Лондонский автобус прибывает в 6 – есть время сориентироваться в тёмных улицах и добраться к открытию ворот в местный некрополь, спроектированный по образу Пер Лашез. Встречали ли вы водиночку серый осенний рассвет на величественном кладбище, где примерно две сотни лет назад начали хоронить очень добродетельных, очень респектабельных, очень викторианцев? Если вдруг нет, это ужасно смешно. По мере пропитывания обуви мхами и туманами, раскручивания спирали монументальных надгробий, разворачивания вида на Глазго с кладбищенского холма и лицезрения пафоса, с которым викторианцы воспринимали себя в жизни и смерти, нарастает ответное умиление. Glasgow Necropolis: от pathos до pathetic за пол часа.
По всему городу установлены розовые ситилайты: People Make Glasgow. Во-первых, это чудовищно несправедливо: урчащие шотландцы с гортанным кувыркающимся говором, почти поголовно в кашемировых бини и с оголенными не по сезону конечностями, вряд ли имеют непосредственное отношение к происходящему вокруг экзистенциальному ужасу. Во-вторых, людей в Глазго нужно ещё поискать. Безусловно, на густо пересыпанной бутиками Sauchiehall Street вас будут сбивать с ног толпы счастливцев с брендированными картонными пакетами. Как только вы отходите от мест скопления Старбаксов и Топшопов, оказывается, что город пуст.
Рельеф делает Глазго. Улицы взмывают в небо и обрываются. Редкие прохожие доходят до вершины холма и проваливаются под землю. Асфальтированные змейки американских горок обнимают ортогональной сеткой пространство под, кроме шуток, свинцовым северным небом. Можно разбить лагерь посреди проезжей части: аттракцион, по-видимому, не пользовался популярностью и вагончики сняли пару десятилетий назад.
Если в городе есть река, она станет центром притяжения мыслей и, впоследствии, шагов. Даже если шагать придется под железнодорожным мостом, из последних сил не паникуя от пост-индустриального пейзажа, а в мыслях крепко обоснуются локации из Perfect Sense, не предвещающие, в общем-то, возникновения над рекой Клайд радуг и единорогов. Так и случается. Зеркальная стена музея транспорта Riverside умножает на два нордичное небо, которого, как сказала одна девочка, в этом городе и так слишком много.

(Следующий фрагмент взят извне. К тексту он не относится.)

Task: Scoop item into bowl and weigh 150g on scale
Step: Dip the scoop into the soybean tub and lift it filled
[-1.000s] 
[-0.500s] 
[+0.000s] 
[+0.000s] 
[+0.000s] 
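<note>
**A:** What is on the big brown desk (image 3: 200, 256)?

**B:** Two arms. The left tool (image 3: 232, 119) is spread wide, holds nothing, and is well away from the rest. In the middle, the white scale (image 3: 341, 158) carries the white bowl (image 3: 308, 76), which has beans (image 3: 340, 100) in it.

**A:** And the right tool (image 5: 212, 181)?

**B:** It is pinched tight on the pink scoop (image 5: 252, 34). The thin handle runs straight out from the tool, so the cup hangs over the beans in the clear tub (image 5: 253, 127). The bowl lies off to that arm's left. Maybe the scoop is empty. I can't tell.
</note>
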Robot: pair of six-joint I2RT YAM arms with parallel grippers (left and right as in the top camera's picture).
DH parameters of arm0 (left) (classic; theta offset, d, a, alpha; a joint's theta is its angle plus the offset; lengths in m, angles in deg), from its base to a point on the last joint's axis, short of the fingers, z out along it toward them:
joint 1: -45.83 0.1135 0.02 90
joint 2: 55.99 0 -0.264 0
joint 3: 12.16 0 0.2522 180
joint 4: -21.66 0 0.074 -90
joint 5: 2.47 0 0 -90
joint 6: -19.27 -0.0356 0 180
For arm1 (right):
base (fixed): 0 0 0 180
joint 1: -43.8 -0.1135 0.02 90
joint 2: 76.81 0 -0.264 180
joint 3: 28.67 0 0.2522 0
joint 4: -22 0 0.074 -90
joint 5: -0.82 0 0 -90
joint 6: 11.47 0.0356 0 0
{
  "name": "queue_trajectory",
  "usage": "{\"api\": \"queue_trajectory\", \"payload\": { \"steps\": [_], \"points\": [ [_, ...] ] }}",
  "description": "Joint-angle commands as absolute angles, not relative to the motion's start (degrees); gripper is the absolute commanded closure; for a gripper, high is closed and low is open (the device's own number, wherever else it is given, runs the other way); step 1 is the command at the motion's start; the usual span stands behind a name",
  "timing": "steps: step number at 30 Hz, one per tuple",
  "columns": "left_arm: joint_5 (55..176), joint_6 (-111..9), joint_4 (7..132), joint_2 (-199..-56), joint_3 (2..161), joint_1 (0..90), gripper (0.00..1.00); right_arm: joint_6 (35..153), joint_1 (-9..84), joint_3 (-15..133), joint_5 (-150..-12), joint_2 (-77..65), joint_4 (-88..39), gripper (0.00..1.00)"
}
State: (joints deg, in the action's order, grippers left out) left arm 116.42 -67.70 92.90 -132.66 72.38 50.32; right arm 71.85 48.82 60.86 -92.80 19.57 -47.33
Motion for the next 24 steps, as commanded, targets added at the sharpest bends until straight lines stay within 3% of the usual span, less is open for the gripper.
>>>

Вообще-то я отправлялась в Глазго развивать знакомство с Чарльзом Рени Макинтошем – архитектором, дизайнером, модернистом и мульти-одаренной личностью трудной мужской судьбы. Архитектура Макинтоша, инсталированная под шотландскими грозовыми тучами, становится мгновенно интеллигибельной. Вот знаменитая Glasgow School of Arts с нарядным ар-нувошным фасадом: фам фаталь, ломаные линии, естественный декоративный эффект песчаника – всё по учебнику. А вот изнанка Glasgow School of Arts – ободранная, сырая, беспросветная. Преподаватели шутят: Макинтош вдохновлялся северными средневековыми замками и предполагал, что студенты будут отстреливать мастеров из бойниц. Преподаватели шутят, ученики обучаются, на мозаичном фасаде проступают пропалины и трупные пятна, Чарльз Рени Макинтош любуется освежеванным мясом ар-нувошного домика – и так уже вторую сотню лет.
В Глазго есть свежеотреставрированный и утопленный традиционном британском парке Kelvingrove Art Museum. В Глазго есть один из четырех старейших университетов англоговорящего мира – с прилагающимися средневековыми башнями и двориками, обметанными стежками стрельчатых арок. В Глазго есть заколдованный буржуазный Вест Энд с песочными террасами, ажурным кустарником и кованными решетками на окнах в стиле ар-деко. Но когда, накормив себя красивым, вы устало приземлитесь под головой стеклянного оленя в хипстерском пабе, вам включат, конечно же, Joy Division. Потому что не стоит забывать: это Север, детки, winter is coming.